## What is needed
Each line of the entries below that holds "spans" is needed, copied in full.

## Exercise input
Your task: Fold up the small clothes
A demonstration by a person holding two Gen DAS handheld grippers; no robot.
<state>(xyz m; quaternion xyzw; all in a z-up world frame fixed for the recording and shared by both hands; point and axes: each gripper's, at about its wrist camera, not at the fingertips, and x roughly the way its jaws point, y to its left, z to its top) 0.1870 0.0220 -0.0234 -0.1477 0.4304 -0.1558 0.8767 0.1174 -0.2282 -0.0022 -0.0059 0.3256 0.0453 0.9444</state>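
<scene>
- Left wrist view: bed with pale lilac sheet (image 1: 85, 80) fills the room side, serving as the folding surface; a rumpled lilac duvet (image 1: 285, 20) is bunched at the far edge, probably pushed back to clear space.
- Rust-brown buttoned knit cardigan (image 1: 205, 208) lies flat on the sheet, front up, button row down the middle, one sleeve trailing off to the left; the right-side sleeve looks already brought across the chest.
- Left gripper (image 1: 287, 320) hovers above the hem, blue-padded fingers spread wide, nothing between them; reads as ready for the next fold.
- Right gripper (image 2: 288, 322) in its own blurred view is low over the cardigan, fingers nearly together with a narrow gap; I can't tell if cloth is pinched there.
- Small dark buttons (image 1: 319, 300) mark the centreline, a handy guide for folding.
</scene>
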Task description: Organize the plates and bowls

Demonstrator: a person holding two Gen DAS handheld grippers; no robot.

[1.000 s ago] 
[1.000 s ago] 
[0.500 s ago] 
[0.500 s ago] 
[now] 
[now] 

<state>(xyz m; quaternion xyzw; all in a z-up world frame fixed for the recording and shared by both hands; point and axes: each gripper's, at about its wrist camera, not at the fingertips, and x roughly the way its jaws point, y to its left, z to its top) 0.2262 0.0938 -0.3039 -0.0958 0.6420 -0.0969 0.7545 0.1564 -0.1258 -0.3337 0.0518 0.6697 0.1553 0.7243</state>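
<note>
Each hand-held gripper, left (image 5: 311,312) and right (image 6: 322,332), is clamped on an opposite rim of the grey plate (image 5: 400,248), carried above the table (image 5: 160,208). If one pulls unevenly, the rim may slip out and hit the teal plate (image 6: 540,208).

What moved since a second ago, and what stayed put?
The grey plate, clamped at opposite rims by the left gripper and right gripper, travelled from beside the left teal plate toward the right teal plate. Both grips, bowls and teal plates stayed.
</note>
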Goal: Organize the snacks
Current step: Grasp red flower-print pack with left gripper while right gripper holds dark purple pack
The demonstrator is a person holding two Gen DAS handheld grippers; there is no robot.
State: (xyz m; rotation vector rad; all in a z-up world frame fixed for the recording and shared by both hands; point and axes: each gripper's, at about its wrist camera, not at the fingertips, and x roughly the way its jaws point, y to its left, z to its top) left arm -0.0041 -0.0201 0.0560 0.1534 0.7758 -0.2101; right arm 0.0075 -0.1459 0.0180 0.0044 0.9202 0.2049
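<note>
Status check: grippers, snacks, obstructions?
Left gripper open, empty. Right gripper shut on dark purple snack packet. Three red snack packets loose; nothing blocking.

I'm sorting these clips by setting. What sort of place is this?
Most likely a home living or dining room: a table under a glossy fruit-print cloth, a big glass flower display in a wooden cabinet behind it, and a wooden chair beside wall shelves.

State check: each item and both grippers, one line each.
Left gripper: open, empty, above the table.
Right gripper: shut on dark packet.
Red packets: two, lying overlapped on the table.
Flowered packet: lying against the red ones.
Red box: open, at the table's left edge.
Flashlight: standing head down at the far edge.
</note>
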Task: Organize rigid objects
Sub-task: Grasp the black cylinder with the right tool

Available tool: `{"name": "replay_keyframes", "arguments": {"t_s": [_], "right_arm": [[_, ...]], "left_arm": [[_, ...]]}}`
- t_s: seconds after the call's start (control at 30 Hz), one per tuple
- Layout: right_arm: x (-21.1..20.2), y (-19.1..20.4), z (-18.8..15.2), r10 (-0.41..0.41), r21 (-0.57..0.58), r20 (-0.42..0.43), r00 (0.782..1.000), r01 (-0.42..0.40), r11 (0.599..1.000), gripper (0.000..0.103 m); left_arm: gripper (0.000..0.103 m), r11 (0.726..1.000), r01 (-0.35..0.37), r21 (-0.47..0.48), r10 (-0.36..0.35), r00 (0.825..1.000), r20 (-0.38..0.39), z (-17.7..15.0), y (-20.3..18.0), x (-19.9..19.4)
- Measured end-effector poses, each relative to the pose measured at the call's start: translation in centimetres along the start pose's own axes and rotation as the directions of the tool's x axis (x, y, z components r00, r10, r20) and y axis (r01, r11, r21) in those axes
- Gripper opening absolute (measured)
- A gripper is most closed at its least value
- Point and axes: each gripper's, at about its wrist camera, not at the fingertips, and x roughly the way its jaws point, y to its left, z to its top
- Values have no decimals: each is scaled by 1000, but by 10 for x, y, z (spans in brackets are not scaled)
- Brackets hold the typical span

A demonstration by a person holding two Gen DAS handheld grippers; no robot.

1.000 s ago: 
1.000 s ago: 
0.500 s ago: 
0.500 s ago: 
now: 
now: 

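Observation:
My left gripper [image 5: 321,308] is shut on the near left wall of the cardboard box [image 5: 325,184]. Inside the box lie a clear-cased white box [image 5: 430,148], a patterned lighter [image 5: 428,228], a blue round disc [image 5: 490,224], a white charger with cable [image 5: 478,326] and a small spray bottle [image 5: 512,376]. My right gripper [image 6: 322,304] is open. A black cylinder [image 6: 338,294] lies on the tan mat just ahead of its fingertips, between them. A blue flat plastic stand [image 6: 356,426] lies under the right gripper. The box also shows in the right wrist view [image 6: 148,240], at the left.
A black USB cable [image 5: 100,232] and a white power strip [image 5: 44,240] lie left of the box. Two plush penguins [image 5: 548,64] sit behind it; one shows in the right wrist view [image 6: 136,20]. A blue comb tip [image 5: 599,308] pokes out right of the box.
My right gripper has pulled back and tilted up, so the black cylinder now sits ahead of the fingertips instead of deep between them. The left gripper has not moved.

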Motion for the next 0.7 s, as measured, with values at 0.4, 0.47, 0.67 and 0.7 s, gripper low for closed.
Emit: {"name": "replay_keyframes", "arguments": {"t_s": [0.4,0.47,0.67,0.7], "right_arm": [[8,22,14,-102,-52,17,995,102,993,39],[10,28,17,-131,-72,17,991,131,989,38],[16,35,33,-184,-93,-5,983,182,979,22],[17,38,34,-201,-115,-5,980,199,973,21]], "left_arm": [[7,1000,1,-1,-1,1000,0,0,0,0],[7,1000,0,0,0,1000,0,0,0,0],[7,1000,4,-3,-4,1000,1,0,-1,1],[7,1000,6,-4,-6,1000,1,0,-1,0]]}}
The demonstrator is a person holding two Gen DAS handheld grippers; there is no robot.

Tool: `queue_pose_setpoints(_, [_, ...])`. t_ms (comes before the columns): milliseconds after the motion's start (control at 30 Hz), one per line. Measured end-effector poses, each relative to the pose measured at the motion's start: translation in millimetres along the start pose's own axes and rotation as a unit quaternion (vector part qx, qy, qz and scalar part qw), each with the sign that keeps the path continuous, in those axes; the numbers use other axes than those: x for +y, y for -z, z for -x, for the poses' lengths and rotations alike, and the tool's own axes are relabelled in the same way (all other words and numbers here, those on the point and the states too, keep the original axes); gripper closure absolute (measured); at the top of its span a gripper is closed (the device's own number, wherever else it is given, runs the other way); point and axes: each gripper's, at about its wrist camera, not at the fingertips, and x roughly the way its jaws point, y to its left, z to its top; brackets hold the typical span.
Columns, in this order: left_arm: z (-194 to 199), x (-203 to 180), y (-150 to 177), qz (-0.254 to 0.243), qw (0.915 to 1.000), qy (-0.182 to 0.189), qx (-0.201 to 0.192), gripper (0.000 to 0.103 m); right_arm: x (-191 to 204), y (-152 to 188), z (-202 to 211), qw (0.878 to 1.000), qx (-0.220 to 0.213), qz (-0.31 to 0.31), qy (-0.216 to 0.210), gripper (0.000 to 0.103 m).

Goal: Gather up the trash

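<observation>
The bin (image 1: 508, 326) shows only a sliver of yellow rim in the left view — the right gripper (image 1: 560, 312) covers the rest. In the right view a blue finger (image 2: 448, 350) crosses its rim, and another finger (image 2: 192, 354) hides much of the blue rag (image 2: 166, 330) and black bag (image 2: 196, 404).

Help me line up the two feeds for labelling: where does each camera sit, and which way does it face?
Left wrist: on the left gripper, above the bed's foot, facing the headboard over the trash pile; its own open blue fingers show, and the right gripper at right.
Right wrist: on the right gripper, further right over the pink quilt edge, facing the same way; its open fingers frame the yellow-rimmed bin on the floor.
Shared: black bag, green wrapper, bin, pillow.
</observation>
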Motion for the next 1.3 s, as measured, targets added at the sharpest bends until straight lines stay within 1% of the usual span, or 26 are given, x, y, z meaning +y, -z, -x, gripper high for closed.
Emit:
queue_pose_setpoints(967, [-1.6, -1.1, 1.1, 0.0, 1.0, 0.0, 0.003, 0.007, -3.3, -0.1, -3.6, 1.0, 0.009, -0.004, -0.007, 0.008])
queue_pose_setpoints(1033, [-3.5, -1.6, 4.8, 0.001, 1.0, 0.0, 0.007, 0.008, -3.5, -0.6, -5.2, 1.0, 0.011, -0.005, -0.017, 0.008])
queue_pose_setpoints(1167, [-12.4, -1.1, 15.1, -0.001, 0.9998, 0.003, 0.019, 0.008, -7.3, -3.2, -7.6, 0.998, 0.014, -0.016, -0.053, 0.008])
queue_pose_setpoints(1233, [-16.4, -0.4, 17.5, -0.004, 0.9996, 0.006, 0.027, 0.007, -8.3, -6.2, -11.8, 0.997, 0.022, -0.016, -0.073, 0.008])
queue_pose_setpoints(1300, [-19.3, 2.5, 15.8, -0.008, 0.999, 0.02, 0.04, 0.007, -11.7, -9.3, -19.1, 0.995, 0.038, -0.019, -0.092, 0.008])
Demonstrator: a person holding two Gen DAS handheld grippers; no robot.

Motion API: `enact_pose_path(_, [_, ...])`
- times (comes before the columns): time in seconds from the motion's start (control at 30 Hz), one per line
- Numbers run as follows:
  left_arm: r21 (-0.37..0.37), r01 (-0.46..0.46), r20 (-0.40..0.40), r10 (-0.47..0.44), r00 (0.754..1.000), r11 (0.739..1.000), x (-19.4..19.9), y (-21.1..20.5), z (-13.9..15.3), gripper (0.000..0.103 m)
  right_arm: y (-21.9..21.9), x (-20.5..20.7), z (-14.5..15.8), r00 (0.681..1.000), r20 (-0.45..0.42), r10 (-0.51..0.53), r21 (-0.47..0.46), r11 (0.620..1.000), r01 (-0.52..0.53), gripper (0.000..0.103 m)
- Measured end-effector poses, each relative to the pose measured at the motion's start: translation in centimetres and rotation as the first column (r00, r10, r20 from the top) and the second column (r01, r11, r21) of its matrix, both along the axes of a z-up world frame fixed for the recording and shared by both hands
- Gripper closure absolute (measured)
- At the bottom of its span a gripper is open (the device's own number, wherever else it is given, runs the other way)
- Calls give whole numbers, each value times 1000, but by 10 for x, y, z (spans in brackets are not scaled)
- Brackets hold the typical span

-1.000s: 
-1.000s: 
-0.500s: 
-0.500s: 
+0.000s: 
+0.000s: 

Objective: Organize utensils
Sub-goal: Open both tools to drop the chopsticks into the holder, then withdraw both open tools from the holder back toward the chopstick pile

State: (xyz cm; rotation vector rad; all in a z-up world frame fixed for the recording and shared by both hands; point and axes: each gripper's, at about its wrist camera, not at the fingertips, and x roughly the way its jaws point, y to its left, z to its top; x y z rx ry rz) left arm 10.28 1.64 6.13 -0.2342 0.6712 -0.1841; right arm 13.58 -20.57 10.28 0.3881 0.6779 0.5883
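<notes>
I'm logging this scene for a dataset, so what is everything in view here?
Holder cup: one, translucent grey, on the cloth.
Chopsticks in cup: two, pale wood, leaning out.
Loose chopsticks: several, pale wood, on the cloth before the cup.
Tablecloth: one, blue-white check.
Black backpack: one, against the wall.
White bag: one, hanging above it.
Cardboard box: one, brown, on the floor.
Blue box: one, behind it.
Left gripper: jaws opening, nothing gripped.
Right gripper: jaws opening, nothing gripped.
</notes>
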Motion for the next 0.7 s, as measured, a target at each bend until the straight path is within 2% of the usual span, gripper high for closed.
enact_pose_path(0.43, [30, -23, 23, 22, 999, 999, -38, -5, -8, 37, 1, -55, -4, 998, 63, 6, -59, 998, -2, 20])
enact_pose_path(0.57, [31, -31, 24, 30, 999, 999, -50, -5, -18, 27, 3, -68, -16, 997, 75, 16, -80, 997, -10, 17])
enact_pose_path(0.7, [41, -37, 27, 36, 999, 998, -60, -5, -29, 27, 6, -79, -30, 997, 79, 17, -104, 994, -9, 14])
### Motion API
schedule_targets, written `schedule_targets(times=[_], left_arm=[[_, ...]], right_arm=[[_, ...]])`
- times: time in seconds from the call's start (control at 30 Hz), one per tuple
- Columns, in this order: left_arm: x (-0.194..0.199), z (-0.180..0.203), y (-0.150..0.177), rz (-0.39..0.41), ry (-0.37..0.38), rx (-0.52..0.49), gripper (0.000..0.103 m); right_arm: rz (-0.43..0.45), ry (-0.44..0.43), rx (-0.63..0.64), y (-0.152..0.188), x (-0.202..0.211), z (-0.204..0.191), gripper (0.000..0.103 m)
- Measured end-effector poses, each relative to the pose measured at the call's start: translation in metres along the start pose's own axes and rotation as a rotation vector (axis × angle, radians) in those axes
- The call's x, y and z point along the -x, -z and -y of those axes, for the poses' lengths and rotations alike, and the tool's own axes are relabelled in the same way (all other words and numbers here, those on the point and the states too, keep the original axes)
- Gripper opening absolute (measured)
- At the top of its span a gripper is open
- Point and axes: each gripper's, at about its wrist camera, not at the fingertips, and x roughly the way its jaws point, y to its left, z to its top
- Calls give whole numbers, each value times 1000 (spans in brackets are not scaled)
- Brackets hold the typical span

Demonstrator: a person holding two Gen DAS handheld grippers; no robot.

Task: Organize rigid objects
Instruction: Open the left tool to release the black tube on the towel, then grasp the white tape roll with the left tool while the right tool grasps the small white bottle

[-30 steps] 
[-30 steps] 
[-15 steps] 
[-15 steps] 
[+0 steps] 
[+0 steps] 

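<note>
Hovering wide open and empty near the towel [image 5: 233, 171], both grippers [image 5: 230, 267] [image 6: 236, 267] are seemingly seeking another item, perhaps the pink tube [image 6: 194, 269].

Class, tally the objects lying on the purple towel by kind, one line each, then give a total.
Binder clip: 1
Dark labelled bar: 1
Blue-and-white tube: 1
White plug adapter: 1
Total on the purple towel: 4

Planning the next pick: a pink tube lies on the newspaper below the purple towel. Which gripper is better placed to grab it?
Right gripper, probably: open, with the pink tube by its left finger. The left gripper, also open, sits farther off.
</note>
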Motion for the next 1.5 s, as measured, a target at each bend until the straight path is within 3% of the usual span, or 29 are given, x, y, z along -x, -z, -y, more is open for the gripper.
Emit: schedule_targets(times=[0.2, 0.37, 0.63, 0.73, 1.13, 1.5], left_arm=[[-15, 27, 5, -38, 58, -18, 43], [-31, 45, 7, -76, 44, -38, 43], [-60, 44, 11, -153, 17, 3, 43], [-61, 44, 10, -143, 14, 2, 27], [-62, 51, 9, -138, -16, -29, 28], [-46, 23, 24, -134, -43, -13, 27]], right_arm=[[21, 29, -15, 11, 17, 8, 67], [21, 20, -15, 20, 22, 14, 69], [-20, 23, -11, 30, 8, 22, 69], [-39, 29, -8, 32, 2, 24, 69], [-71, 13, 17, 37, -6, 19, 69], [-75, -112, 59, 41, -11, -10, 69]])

## Answer to this task
- Values have no decimals: each is scaled by 1000, but by 10 for x, y, z (spans in brackets are not scaled)
- Calls give whole numbers, each value times 1000, but by 10 for x, y, z (spans in brackets are not scaled)
- Calls give whole numbers, each value times 1000 (spans in brackets are not scaled)

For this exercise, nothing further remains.